◆ **EXERCISE BRIEF**
Return exactly the lines from the "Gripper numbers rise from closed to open" line through the last line of the entries below. Include no pictures.

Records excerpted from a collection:
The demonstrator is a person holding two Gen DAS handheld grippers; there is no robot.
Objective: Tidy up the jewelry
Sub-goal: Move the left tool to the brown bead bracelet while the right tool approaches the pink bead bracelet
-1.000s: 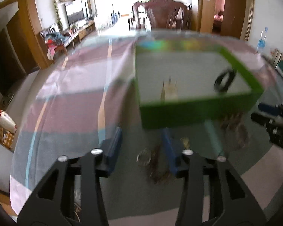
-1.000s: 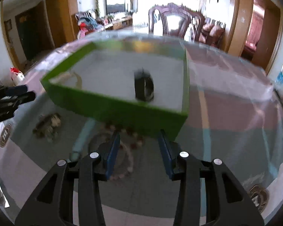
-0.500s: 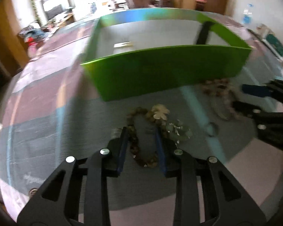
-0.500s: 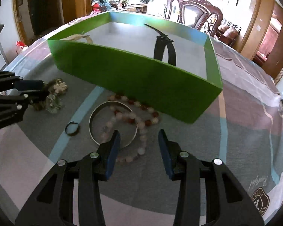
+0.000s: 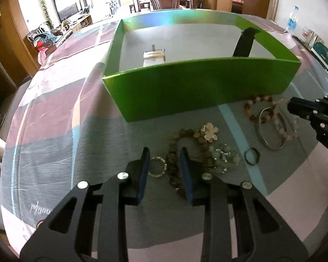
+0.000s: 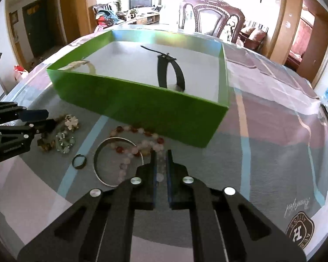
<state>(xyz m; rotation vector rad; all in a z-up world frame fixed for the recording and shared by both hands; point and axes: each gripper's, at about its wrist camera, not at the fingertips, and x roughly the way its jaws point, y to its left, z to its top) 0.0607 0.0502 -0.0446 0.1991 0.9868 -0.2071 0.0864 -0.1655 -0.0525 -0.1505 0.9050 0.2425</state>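
Cloth [image 6: 273, 163] badge [image 6: 299, 229] reading "H", right gripper [image 6: 161, 163] pinching pink bead bracelet [image 6: 142, 146].

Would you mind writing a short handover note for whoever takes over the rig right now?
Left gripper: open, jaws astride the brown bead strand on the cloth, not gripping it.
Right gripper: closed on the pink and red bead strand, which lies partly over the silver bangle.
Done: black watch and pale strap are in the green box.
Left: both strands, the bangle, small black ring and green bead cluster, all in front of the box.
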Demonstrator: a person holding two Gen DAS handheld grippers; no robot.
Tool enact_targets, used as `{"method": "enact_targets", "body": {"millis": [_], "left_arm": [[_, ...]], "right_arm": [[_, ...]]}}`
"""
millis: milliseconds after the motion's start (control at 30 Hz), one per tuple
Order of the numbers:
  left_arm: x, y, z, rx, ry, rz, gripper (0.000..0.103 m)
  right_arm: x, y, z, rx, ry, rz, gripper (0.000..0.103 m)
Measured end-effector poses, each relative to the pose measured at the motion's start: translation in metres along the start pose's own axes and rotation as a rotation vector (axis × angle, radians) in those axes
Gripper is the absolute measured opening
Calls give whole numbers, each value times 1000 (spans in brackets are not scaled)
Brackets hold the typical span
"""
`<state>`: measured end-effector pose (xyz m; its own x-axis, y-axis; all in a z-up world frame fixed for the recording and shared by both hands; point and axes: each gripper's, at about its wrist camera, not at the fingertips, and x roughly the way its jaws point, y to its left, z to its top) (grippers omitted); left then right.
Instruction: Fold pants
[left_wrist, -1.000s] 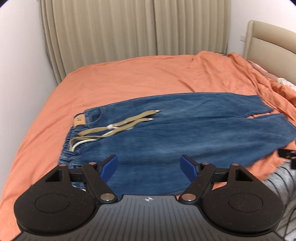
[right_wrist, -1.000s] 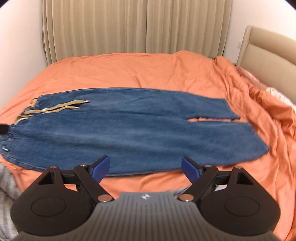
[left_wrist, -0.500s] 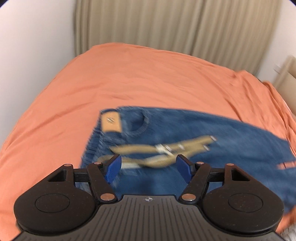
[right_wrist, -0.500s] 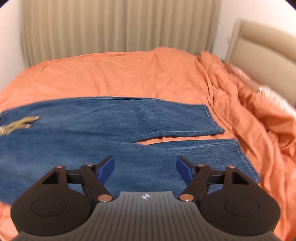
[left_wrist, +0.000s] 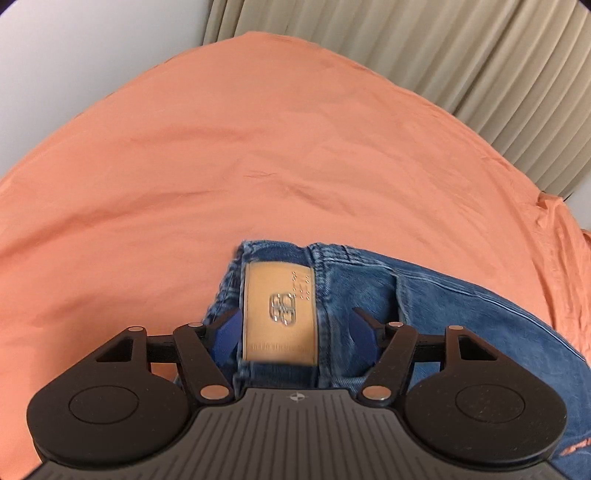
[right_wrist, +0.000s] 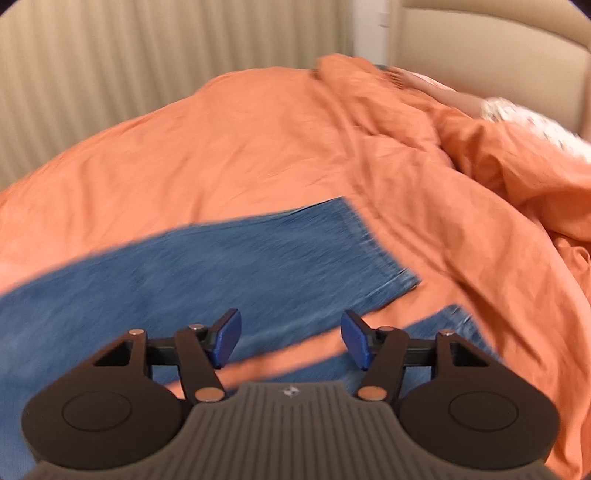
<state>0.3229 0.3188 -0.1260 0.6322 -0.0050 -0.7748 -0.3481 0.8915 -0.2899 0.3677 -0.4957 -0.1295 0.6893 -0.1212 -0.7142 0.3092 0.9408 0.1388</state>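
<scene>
Both grippers have swung outward to opposite ends of the jeans (left_wrist: 424, 306) spread on the orange bed (left_wrist: 258, 166); the left gripper (left_wrist: 295, 328), fingers apart, straddles the waistband's leather patch (left_wrist: 280, 314); the right gripper (right_wrist: 290, 338), fingers apart, hovers between the two hems, seemingly readying for a fold.

Left wrist view: rides on the left gripper (left_wrist: 295, 328), looking forward and down along its spread fingers, close above the waistband end of the jeans (left_wrist: 424, 306); the tan patch (left_wrist: 280, 314) sits between the fingers.
Left view background: orange bedspread (left_wrist: 221, 166) fills the frame toward 12 o'clock; curtain (left_wrist: 443, 55) at 1 o'clock.
Right wrist view: rides on the right gripper (right_wrist: 290, 338), aimed forward and down, close above the leg hems (right_wrist: 380, 251); motion-blurred.
Right view background: curtain at 11 o'clock, headboard (right_wrist: 498, 48) at 1 o'clock.
Shared: jeans, bedspread and curtain.
</scene>
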Motion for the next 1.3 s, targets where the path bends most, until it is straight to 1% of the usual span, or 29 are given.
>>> {"method": "enact_targets", "body": {"millis": [33, 67, 100, 133, 200, 233, 267, 333, 367, 400, 467, 500, 533, 567, 600, 667, 733, 767, 800, 833, 867, 933, 967, 1000, 1033, 1133, 1167, 1267, 1300], "left_arm": [[6, -1, 1, 8, 12, 12, 69], [13, -2, 4, 19, 21, 22, 69], [17, -5, 4, 32, 27, 34, 69], [21, -8, 4, 46, 33, 47, 68], [27, -15, 5, 81, 40, 82, 68], [29, -18, 5, 93, 43, 96, 68], [31, -18, 5, 103, 46, 110, 68], [35, -21, 5, 119, 49, 132, 68], [37, -23, 5, 124, 51, 142, 68], [38, -24, 5, 128, 52, 151, 68], [40, -26, 5, 139, 55, 168, 68], [41, -29, 4, 153, 58, 178, 68], [43, -31, 4, 171, 60, 191, 68], [45, -34, 4, 188, 62, 203, 68], [46, -36, 4, 198, 62, 216, 70], [45, -39, 4, 207, 57, 248, 75], [40, -42, 5, 222, 50, 263, 79], [36, -43, 6, 229, 43, 264, 79], [31, -44, 7, 232, 30, 259, 79], [25, -45, 7, 233, 17, 255, 80], [18, -45, 6, 236, 7, 255, 80], [10, -47, 4, 253, 2, 266, 80], [6, -50, 2, 268, 3, 269, 80], [3, -51, 0, 283, 5, 269, 80], [-2, -52, -4, 296, 3, 268, 80], [-12, -57, -14, 316, -1, 259, 80], [-15, -59, -16, 321, -1, 258, 80], [-32, -62, -27, 321, 4, 256, 80], [-34, -63, -29, 319, 5, 255, 80]], "right_arm": [[0, 0, 0, 0, 0, 0, 58], [19, -20, 13, 78, 15, -40, 58], [28, -29, 18, 114, 26, -53, 58], [28, -29, 18, 114, 26, -53, 58], [48, -46, 22, 183, 62, -68, 54], [67, -62, 22, 258, 92, -71, 53], [73, -67, 20, 286, 102, -75, 51], [85, -75, 15, 325, 119, -87, 40], [85, -75, 15, 325, 119, -87, 23], [86, -77, 14, 328, 108, -103, 14], [73, -75, 21, 275, 2, -94, 11], [67, -69, 26, 203, -48, -105, 9], [67, -69, 26, 203, -48, -105, 9], [65, -64, 29, 146, -56, -132, 9], [70, -63, 31, 124, -31, -158, 9], [84, -62, 32, 98, 23, -181, 9], [87, -60, 33, 79, 35, -175, 11], [88, -59, 34, 64, 59, -164, 14], [88, -60, 36, 55, 68, -172, 23], [82, -63, 38, 54, 63, -171, 29], [72, -67, 40, 53, 56, -152, 37], [49, -79, 42, 15, 78, -145, 38], [49, -79, 42, 15, 78, -145, 37], [38, -90, 39, -5, 110, -144, 37], [32, -96, 36, -14, 119, -147, 38], [24, -109, 29, -7, 145, -127, 38], [20, -119, 19, 13, 171, -95, 37], [26, -122, 6, 31, 192, -52, 37], [26, -122, 6, 31, 192, -52, 37]]}}
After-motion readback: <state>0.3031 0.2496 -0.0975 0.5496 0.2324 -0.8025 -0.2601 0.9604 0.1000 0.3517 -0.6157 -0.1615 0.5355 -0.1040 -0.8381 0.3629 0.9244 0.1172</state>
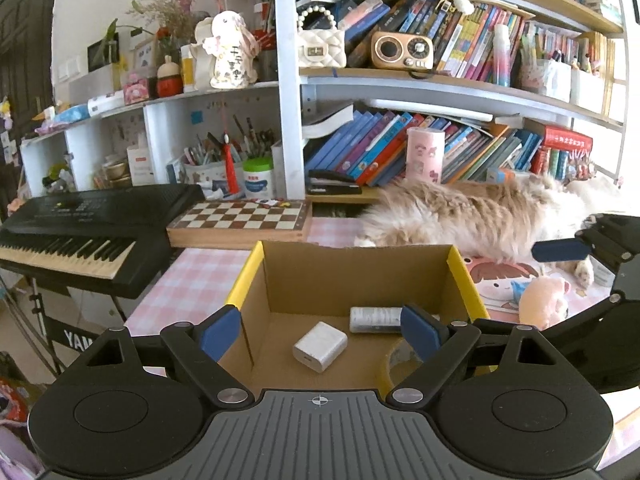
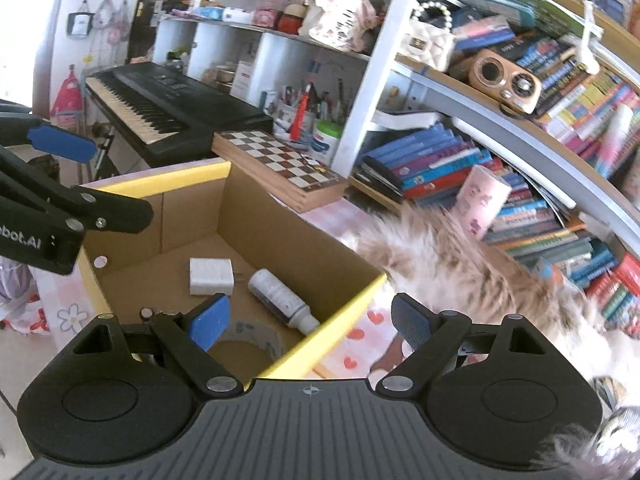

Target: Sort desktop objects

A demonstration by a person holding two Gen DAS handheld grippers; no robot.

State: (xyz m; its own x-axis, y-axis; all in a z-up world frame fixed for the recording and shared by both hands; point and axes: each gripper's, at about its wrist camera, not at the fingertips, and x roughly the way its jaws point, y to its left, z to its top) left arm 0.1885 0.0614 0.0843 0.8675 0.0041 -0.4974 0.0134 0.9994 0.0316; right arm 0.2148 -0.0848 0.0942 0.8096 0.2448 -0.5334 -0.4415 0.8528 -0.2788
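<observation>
Left to right, as you stand:

Your left gripper (image 1: 320, 332) hangs over the cardboard box (image 1: 464, 276) w/ jaws spread wide and nothing btwn them; the blue pads (image 1: 218, 334) are clear of everything. Under it, on the box floor: the white charger (image 1: 320, 346) near the middle, the small bottle (image 1: 374, 319) lying on its side just behind it twd the back wall, and the tape roll (image 1: 400, 364) in the near right corner, partly hidden by the right finger. So three things look sorted already.

Your right gripper (image 2: 310, 322) is also released and empty, straddling the box's yellow right rim (image 2: 340, 324), one pad over the inside, one over the pink tablecloth (image 2: 360, 336) outside.

Judgement: both hands look free for the next pick. Do it well like this:
- Lift clear of the rim before you swing out, esp. the right one, or a finger may catch the wall and drag the box.
- Mind the cat (image 2: 460, 272) lying right beside the box on the right; go around it, not over the fur.
- The plush toy (image 1: 544, 306) on the cloth just right of the box looks like the closest candidate; I can't tell what else is left on the desk.
- Keep the jaws wide till you're around the thing, then close.
</observation>
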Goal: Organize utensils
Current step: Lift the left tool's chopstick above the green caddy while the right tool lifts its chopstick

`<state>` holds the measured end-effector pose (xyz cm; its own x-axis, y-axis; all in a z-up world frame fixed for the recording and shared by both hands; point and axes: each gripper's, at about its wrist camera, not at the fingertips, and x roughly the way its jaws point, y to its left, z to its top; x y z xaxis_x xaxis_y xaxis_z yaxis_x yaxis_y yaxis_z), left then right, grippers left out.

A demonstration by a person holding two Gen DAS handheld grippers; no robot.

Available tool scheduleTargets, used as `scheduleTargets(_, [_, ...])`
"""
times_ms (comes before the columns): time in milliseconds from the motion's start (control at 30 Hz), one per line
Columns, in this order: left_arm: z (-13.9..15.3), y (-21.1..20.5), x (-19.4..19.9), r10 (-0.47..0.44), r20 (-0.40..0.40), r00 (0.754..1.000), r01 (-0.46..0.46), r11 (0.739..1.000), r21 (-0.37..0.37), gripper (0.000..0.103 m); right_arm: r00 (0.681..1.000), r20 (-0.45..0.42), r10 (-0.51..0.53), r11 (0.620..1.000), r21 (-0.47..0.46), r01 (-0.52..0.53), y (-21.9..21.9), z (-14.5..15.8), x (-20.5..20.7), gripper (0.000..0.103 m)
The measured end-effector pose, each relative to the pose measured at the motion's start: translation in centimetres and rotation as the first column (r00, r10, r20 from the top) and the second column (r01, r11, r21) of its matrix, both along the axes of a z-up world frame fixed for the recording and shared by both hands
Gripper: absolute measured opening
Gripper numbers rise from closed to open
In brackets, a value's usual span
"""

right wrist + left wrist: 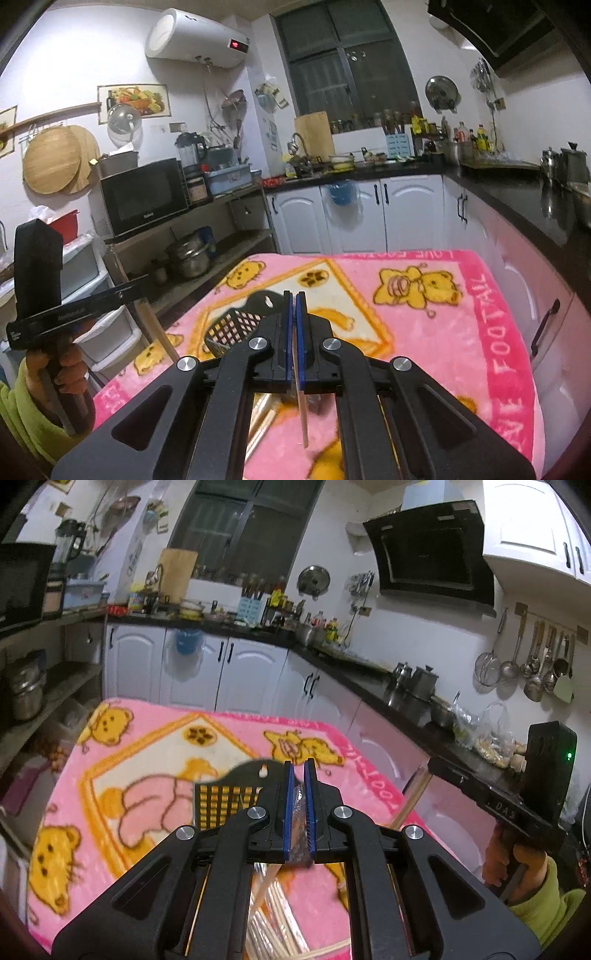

◆ **SOLUTION TO THE EXERCISE**
Gripper numbers rise from closed to open
In brackets, a value's usual span
"""

right wrist + left wrist: 

The answer contains nothing further.